Running a parameter scan for a simulation
Some different methods:
- Edit input file by hand, save a new copy
- Very easy to make a mistake!
- Use
sedand regular expressions to replace values in old file- Can take a long time to get that regular expression correct!
- Use variable substitution in bash to
echoa string into a file- Careful about escaping variables!

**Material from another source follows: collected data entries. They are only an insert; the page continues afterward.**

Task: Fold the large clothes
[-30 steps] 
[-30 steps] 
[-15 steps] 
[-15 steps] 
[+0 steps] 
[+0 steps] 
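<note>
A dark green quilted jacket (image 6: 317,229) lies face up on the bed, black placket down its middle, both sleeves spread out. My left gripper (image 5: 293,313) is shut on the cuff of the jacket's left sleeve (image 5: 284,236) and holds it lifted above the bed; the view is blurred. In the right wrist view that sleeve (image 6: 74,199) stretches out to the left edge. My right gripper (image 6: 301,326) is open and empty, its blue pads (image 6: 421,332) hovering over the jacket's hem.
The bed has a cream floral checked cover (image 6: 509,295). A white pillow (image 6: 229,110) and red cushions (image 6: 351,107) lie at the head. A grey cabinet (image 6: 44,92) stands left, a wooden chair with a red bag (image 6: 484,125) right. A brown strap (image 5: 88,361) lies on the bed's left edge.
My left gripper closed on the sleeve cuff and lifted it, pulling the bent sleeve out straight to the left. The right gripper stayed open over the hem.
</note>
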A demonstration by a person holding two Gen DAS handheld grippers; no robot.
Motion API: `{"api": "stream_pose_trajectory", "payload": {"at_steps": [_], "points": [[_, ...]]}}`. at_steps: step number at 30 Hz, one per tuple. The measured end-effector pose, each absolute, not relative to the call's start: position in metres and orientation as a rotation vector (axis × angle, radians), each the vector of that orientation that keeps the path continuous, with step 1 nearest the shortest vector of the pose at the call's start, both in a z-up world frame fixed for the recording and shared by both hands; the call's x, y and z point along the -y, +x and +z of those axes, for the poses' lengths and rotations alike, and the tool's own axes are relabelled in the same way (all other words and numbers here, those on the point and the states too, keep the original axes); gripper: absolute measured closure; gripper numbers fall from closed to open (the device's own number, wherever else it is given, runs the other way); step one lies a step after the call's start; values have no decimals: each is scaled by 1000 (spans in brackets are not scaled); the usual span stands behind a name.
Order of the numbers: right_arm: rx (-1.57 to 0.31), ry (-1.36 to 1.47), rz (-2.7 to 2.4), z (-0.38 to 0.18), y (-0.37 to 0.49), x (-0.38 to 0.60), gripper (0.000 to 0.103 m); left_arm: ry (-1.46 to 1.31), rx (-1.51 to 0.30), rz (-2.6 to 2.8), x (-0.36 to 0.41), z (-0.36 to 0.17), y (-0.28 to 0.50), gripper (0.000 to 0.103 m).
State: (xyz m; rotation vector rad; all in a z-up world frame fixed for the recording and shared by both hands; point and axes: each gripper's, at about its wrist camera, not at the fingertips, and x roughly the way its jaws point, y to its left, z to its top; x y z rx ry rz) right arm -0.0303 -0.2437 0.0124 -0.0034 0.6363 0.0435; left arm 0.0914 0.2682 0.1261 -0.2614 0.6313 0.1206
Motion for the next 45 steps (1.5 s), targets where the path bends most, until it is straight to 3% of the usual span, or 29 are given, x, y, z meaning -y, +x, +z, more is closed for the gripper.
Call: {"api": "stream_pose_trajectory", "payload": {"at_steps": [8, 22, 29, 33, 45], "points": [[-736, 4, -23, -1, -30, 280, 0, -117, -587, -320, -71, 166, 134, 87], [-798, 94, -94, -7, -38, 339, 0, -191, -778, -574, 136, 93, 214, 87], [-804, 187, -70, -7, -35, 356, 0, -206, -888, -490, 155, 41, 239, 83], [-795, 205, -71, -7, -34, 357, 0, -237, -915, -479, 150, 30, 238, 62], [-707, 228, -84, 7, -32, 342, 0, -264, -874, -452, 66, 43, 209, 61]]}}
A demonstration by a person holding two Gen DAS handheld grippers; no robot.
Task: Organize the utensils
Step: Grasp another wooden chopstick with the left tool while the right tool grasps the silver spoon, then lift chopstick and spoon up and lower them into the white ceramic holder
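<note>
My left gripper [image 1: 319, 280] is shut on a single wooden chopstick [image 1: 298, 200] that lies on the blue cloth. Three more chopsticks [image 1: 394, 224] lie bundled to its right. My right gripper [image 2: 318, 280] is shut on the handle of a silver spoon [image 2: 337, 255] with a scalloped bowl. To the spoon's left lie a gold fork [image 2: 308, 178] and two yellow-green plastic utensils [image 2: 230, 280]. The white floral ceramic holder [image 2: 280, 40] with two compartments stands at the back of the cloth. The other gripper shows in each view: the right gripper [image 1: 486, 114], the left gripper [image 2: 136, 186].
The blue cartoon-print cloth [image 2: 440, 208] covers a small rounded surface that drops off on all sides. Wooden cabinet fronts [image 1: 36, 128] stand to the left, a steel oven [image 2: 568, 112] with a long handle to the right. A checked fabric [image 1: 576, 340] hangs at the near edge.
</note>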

- Use a template file/string and
formatit with Python
Typical things we might want to do in a shell script
Creating an input file for each set of parameters
- Parse arguments passed on command line
- Move about the file system
- Create/remove/copy files and directories
- Loop over multiple lists
- Read a file
- Replace text
- Write text to a file
- Run another program
Main
Our program is going to (roughly) look like the following:
def create_directory():
pass
def make_input_file():
pass
def run_program():
pass
for parameter in parameters:
create_directory()
make_input_file()
run_program()
Maybe we can reuse things?
Traditional Python scripts
def create_directory():
pass
...
if __name__ == "__main__":
# Actually do work
But why?
__name__for a file/module is only__main__when it is being run- This allows us to not only run the program, but also import it to reuse the functions in other programs
A word about functions
- Wrapping logic up in functions is A Good Idea
- Enables reuse of bits of code
- Helps separate concerns
- Allows documentation and testing of individual functions
Best practices
def make_input_file(nx, species, dryrun=False, filename=None):
"""Some documentation
Write down any assumptions about input parameters
Returns: name of new input file
"""
# Do stuff
Command line arguments
Not great in bash
while getopts ":n:" opt; do
case ${opt} in
n ) num_procs=$OPTARG ;;
\? ) echo "Usage: scan [-n]" ;;
esac
done
- Quickly becomes very complicated
- No support for long options
- Handling of options which require arguments is a pain
Better in Python
- Can use built-in
argparsemodule- Lots of other external modules to do this!
- Automatically handles
-h/--helpcases - Allows us to specify expected type and number of arguments to an option
- Easy to specify both short and long forms
- Arguments are stored in the parameter name by default
Basic usage
import argparse
parser = argparse.ArgumentParser(description="Run a parameter scan")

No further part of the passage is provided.